Introduction
In grade six, classmate and friend Doug Weaver and I shot a LEGO-mation on 8mm film. We built the set from cardboard, LEGO lunar baseplates and a backlit starfield made from stretched, black plastic bags punched full of holes. Set to the music of Queen’s Another One Bites the Dust the film opened with a shuttle craft flying in from the upper-right corner of the screen, rotating to face the camera, and then setting down lightly on the landing pad. We used fishing line to puppeteer the shuttle and move LEGO buggies in real-time and frame-by-frame for the stop-action alien invasion. It was by no means an award winning production, nor worthy of acclaim beyond the classroom, but it set in motion a passion for story telling through film.

Since that first effort many years ago, I have worked extensively with my brother Jae, an award winning videographer and founder of the Almost Famous Film Festival. In 2011 it was time to give film making a solid go. I sold most everything I then owned, purchased a Canon 60D, light kit, Rhode Pro mic, and hit the road. I engaged in educational, sci-fi, and documentary filmmaking in North America, Europe, the Middle East, and Africa, each granting me a different means of viewing the world. I have since 2013 been honoured to work with LIGO, the astronomical observatory which on September 14, 2015, after more than thirty years of preparation detected the merging of two black holes. I have brought to fruition three films shown around the world, in classrooms, lecture halls, science museums, and on the National Science Foundation’s educational channels.
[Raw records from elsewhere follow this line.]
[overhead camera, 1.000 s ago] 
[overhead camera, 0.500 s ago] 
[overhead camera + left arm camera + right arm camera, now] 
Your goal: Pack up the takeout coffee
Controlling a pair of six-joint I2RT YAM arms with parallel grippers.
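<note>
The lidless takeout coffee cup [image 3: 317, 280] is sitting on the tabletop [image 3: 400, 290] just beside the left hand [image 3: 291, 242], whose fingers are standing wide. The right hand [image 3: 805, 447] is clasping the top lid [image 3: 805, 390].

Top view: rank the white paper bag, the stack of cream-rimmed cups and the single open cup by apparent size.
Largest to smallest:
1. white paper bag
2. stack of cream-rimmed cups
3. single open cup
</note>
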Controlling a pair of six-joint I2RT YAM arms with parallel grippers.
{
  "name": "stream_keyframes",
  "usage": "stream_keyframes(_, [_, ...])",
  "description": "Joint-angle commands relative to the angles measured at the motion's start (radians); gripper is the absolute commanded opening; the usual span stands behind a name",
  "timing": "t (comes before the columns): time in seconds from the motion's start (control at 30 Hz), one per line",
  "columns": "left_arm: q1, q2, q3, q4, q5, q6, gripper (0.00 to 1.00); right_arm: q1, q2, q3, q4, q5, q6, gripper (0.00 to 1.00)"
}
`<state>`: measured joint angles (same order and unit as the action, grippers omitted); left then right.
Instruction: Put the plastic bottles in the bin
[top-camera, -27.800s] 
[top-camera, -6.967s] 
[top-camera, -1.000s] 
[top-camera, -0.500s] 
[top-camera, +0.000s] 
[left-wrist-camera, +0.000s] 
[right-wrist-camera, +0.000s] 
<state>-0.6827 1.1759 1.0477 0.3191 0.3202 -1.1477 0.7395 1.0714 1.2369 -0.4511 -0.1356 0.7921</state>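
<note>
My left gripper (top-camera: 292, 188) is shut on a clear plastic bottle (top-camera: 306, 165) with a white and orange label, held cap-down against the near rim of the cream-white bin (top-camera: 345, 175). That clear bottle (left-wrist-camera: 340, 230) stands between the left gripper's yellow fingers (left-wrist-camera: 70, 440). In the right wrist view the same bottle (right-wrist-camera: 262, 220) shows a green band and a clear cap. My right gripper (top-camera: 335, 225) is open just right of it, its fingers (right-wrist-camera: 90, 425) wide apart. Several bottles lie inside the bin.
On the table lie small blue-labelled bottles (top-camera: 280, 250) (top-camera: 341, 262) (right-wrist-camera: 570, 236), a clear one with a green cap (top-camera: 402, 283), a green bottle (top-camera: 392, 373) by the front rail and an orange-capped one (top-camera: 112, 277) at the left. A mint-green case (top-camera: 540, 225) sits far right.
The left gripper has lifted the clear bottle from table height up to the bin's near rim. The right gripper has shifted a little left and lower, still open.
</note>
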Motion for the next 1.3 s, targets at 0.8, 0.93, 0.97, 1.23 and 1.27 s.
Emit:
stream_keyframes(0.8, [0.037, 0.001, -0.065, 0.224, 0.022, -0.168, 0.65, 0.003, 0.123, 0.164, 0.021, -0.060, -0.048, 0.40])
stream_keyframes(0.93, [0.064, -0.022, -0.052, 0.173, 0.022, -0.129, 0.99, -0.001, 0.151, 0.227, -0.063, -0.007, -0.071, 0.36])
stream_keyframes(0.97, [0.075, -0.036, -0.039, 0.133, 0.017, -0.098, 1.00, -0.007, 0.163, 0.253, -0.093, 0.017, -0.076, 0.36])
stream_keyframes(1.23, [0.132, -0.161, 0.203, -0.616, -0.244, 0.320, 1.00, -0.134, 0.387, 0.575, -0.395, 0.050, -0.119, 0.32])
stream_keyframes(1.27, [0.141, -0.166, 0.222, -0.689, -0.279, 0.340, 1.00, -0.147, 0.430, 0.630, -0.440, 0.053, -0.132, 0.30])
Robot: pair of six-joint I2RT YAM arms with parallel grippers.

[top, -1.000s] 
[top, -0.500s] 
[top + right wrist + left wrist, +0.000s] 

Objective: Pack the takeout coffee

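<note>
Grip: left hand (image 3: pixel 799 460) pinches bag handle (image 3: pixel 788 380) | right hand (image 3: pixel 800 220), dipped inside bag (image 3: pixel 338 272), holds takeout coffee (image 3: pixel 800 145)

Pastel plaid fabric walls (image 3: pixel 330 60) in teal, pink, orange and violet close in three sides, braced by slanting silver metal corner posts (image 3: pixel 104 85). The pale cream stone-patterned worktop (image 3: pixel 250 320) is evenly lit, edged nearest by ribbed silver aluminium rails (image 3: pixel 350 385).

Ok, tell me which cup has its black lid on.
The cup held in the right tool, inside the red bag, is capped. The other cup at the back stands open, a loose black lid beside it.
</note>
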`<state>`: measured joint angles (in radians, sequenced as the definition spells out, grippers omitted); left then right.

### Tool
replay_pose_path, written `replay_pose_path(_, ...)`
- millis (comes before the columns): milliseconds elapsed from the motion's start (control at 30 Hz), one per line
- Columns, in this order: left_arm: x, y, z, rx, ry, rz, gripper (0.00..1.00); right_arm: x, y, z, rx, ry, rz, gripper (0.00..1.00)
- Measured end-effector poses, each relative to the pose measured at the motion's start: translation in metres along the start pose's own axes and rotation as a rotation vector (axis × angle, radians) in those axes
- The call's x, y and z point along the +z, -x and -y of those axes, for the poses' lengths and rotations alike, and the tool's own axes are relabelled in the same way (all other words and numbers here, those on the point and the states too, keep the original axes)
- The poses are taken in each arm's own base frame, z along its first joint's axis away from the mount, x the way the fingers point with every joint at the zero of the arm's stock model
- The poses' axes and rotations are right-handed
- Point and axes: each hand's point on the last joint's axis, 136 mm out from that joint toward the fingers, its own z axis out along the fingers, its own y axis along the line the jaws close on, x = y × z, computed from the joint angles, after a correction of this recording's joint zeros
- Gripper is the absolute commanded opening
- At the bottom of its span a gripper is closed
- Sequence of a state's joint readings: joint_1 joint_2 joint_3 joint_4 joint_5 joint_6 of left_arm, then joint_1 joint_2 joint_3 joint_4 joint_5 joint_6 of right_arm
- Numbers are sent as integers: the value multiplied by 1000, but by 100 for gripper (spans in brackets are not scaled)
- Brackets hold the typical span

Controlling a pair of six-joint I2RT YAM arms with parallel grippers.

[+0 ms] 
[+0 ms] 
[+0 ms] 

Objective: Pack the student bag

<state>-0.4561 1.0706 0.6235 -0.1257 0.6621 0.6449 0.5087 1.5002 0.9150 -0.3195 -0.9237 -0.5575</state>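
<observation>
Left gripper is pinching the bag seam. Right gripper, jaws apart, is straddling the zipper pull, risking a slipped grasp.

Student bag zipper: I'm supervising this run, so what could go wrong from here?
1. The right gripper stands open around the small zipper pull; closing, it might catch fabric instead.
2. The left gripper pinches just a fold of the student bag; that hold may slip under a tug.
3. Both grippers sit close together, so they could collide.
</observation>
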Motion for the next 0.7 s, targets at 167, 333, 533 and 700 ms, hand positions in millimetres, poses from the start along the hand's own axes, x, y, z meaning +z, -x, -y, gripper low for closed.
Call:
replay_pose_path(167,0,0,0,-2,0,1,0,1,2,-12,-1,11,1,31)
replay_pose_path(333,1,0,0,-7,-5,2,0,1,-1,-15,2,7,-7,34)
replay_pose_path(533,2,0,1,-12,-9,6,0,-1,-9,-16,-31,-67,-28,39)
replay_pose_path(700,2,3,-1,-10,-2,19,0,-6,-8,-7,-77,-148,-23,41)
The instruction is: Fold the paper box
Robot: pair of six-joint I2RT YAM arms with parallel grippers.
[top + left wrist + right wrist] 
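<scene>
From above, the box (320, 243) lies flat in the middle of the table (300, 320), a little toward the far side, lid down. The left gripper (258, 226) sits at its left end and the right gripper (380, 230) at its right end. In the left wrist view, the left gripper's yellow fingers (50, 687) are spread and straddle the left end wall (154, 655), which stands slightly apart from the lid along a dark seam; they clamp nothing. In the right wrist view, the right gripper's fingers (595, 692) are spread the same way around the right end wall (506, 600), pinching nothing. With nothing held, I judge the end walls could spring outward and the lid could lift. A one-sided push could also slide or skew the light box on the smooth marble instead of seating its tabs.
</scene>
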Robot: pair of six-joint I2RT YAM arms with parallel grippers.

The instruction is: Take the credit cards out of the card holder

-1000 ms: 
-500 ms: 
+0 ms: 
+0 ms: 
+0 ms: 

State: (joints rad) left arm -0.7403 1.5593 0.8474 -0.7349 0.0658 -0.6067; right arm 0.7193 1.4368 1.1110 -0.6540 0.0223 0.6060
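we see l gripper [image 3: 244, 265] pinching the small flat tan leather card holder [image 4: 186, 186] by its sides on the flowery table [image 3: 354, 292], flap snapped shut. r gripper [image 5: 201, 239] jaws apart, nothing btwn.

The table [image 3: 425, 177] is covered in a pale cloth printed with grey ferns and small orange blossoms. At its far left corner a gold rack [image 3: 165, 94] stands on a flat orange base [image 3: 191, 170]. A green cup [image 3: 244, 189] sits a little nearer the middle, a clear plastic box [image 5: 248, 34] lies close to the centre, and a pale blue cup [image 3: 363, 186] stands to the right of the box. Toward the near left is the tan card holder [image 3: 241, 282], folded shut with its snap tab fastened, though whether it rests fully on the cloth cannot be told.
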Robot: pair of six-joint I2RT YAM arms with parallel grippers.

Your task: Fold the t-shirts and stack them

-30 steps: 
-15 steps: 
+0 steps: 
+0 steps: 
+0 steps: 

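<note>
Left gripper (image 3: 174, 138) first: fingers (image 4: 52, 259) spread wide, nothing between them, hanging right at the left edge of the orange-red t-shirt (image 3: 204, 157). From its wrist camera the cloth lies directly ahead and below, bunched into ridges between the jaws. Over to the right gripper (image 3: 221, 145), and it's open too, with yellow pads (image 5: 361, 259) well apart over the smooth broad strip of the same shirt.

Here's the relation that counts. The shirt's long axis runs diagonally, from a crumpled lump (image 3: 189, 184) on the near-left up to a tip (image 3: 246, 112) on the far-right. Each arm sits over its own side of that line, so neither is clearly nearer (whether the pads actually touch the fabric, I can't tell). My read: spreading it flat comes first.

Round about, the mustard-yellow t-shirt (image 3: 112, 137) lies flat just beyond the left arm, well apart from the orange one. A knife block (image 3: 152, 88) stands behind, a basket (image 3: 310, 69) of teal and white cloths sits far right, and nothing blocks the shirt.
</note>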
When I am behind the camera, I have no choice but to shut up and listen. I ask questions only long enough to open the flood gate that awaits within. I have learned, through my work around the world, that everyone has a compelling story to share. It is not just the adventurers, the founders, the leaders, but also those who are living life day to day that have a story worth telling. From a field beneath a dark sky in the Adirondacks of upstate New York to an active volcano in Hawaii; from a robotics lab at NASA to rural villages of Tanzania and a simulated Mars habitat, there are stories to move us, make us laugh, and cause us to cry.

At this time, I am fully engaged in helping our species become interplanetary while gaining an improved perspective of our role as caretaker for our home planet Earth. As such, I am not actively engaged in film production outside of capturing the construction SAM at Biosphere 2 and its use by visiting teams.